• About this exercise:
Check each line of the records below for the word "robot" and copy those where it appears.

[Start of section]

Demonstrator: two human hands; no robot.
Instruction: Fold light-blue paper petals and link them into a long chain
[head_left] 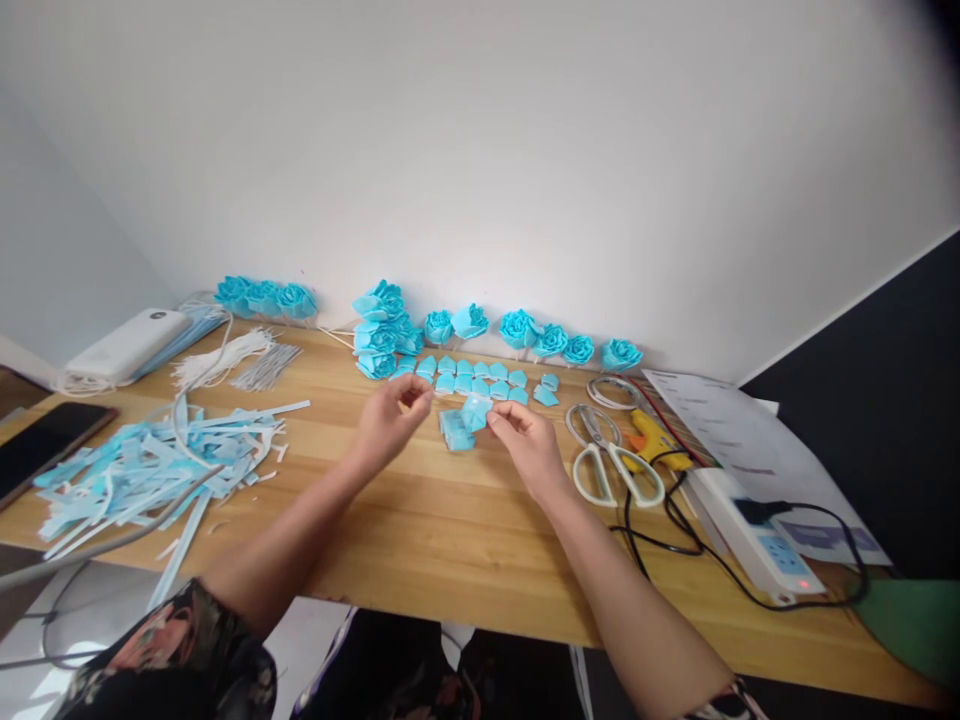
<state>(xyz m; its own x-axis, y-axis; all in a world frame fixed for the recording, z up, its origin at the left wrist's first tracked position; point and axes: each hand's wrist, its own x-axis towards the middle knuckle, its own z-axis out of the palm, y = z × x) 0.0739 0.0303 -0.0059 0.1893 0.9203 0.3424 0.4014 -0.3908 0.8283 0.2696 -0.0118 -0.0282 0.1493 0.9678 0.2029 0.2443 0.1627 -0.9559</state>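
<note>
My right hand (527, 440) pinches a light blue petal piece (477, 411) by its right edge, between thumb and fingertips. Just below it on the table lies a small stack of blue pieces (456, 430). To the left, my left hand (394, 415) is curled, thumb and forefinger pressed together; whatever may be between the tips is too small to make out. Behind both hands, shaped blue petals (481, 386) lie in rows. Several finished-looking blue flowers (519, 328) stand along the wall, and others are stacked in a cluster (377, 335).
Scissors (616, 470) lie at right beside a yellow glue gun (654, 440), its black cord, a plugged-in power strip (757, 540) and a paper sheet (742, 430). Blue and white strips (165, 470) are heaped left, near a phone (49, 445), a white power bank (127, 345) and grey wires (268, 368).
</note>
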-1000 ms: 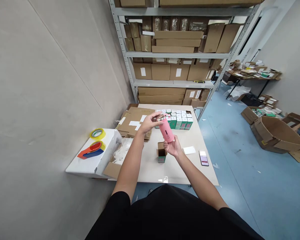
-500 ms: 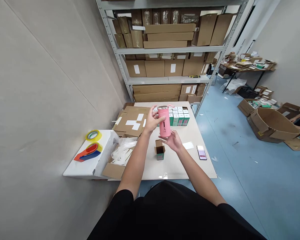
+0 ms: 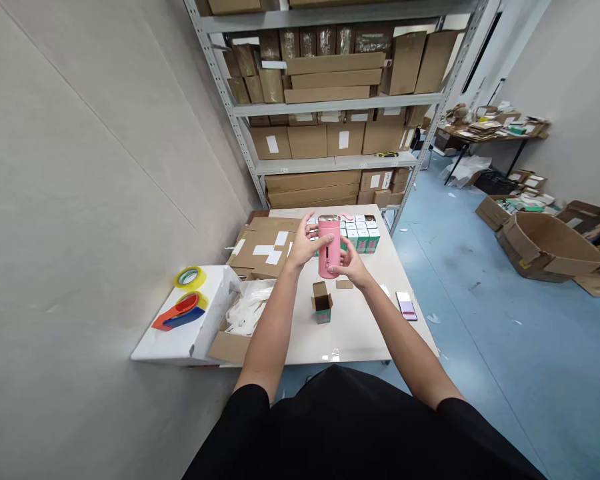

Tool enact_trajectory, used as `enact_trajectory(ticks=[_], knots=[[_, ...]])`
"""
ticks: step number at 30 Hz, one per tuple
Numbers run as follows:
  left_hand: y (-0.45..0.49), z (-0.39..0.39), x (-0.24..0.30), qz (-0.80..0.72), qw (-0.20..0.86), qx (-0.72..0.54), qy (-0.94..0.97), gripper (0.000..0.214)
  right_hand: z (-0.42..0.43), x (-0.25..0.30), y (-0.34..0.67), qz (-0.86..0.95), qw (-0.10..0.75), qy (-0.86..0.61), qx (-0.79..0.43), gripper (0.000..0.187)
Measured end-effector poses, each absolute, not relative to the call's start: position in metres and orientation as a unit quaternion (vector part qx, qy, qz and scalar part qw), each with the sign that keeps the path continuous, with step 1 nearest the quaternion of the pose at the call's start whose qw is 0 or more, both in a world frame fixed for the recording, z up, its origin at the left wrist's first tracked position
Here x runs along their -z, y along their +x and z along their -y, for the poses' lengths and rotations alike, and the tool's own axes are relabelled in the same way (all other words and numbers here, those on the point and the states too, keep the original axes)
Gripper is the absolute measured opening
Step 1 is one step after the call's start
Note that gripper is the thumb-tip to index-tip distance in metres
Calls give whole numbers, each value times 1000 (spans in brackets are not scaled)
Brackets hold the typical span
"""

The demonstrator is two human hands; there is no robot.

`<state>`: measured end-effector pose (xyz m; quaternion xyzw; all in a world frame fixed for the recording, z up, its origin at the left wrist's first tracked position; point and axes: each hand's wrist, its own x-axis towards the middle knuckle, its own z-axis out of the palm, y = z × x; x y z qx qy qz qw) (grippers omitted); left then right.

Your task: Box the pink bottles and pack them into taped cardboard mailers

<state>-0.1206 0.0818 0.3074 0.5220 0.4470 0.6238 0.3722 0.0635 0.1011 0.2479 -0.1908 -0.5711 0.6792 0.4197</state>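
Observation:
A pink insulated bottle (image 3: pixel 329 250) with a silver rim at its top stands upright in the air between my hands. My left hand (image 3: pixel 304 245) grips its upper left side, thumb across the front. Around the lower right side, my right hand (image 3: pixel 353 263) is closed on it with the thumb in front. Below the bottle, a small green and brown carton (image 3: pixel 323 308) sits on the table with its flaps up and its top open. Behind the bottle stand several green and white boxes (image 3: pixel 363 235), partly hidden by it and my hands.
On the white table (image 3: pixel 365 327) a phone (image 3: pixel 407 306) lies at the right. Flattened cardboard (image 3: pixel 263 247) and a box of white plastic bags (image 3: pixel 250 310) are at the left, beside tape rolls (image 3: pixel 190 277) on a white block. A loaded shelf (image 3: pixel 340 162) rises behind.
My right hand has moved up from under the bottle's base to grip its lower right side. The bottle has turned slightly. A small brown piece on the table now shows below my right hand.

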Motion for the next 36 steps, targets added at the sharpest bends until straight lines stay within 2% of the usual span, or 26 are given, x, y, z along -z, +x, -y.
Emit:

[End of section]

• Task solution:
Demonstrator: two human hands; no robot.
The demonstrator is two human hands; there is no robot.

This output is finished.